Give back the lines below exactly, but do not include any pictures.

____

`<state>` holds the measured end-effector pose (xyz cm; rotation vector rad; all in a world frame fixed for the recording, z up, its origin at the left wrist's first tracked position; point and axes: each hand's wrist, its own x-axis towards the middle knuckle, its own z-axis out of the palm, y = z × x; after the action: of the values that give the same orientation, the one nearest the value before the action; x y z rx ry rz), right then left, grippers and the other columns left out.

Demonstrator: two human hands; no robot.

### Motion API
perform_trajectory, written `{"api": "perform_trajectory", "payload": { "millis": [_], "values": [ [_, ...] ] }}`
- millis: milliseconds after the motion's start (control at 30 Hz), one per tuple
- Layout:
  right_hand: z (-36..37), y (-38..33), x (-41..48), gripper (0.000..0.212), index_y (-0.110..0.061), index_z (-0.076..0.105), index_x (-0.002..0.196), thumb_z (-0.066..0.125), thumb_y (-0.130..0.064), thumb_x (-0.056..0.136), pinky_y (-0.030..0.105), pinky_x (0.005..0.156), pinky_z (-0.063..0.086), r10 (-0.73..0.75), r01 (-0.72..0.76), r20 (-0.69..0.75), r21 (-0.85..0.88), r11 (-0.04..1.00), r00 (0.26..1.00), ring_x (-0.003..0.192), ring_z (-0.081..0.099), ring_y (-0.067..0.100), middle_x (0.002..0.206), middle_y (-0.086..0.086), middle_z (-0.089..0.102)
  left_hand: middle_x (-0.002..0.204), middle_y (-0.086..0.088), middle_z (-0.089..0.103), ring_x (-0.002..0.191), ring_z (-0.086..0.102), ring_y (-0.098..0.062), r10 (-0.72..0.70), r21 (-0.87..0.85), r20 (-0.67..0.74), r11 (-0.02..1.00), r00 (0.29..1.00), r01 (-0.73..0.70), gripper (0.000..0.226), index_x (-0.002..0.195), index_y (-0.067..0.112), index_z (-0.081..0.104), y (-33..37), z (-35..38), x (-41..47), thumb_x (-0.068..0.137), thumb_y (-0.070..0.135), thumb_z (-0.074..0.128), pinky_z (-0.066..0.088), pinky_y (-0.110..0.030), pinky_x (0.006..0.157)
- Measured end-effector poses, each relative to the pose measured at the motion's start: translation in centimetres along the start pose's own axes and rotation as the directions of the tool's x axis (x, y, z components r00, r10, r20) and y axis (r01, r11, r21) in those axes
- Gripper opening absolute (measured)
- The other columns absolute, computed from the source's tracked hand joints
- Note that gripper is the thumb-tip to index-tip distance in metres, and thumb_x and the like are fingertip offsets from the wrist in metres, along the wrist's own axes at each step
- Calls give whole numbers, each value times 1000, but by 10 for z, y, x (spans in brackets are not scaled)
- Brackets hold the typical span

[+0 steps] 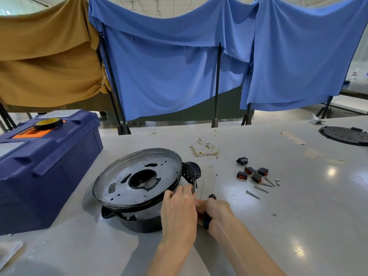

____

RESPONSE AREA
`<state>` holds the measured end-effector pose (xyz cm; rotation vector rad; all in a world frame fixed for the recording, z up, its origin at the left wrist's first tracked position; point and axes: each hand's wrist, its own x-axis towards the middle knuckle, its own z-axis out of the palm, y = z × x; after the action: of the values that give the same orientation, the one nearest the value before the action; x y z rx ry rz), right then left, grippers and the other columns left out.

Demonstrator: two human hands; no robot.

### Motion API
perform_trajectory, written `{"api": "perform_trajectory", "payload": { "millis": [_], "values": [ [_, ...] ] }}`
- millis: milliseconds after the motion's start (control at 30 Hz), one per tuple
- Layout:
  right_hand: z (-36..37), y (-38..33), x (-41..48), gripper (0.000..0.212), index_y (-0.110..0.061), index_z (-0.076..0.105), index_x (-0.002..0.196), thumb_z (-0.066..0.125), thumb_y (-0.130..0.064), thumb_x (-0.056..0.136), pinky_y (-0.030..0.105), pinky_x (0.005..0.156), pinky_z (-0.063..0.086), r10 (-0.73..0.75), r01 (-0.72..0.76), r20 (-0.69..0.75), r21 (-0.85..0.88), r11 (-0.04..1.00), r00 (0.26..1.00), ring_x (-0.003..0.192), ring_z (-0.081..0.099), ring_y (-0.067..0.100), middle_x (0.002..0.206), middle_y (-0.086..0.086), middle_z (-0.089..0.102)
  left_hand: middle_x (-0.002..0.204), middle_y (-0.086..0.088), middle_z (-0.089..0.103), ring_x (-0.002..0.191), ring_z (-0.086..0.102), ring_y (-0.098..0.062), r10 (-0.72..0.70), r21 (-0.87..0.85), r20 (-0.67..0.74), r11 (-0.02..1.00), r00 (0.29..1.00), r01 (-0.73..0.70), gripper (0.000..0.226), index_x (-0.002..0.195), index_y (-0.067..0.112), index_z (-0.081..0.104), y (-33..37), z (-35..38), x (-41..47), thumb_x (-0.068..0.137), thumb_y (-0.070..0.135), thumb_z (-0.074..0.128), pinky_z (-0.066..0.088), pinky_y (-0.110..0.030), pinky_x (0.006..0.157)
- Measured end-effector poses, each relative to the pose measured at the motion's start: translation in centimetres along the start pose's own axes and rotation as the directions of the tool's x axis (x, y, z components r00, r10, r20) and y axis (r01, r11, r21) in those axes
- Gripper opening absolute (measured)
- The other columns absolute, computed from the source's tracked hand joints
- Note that gripper is the thumb-tip to index-tip distance in metres, and thumb_x and the like are fingertip offsets from the wrist in metres, along the wrist's own axes at each step
- Calls give whole numbers, each value times 1000, but by 10 for z, y, x (spans in brackets are not scaled)
- Brackets hold the typical span

[+0 steps] 

This completes the response.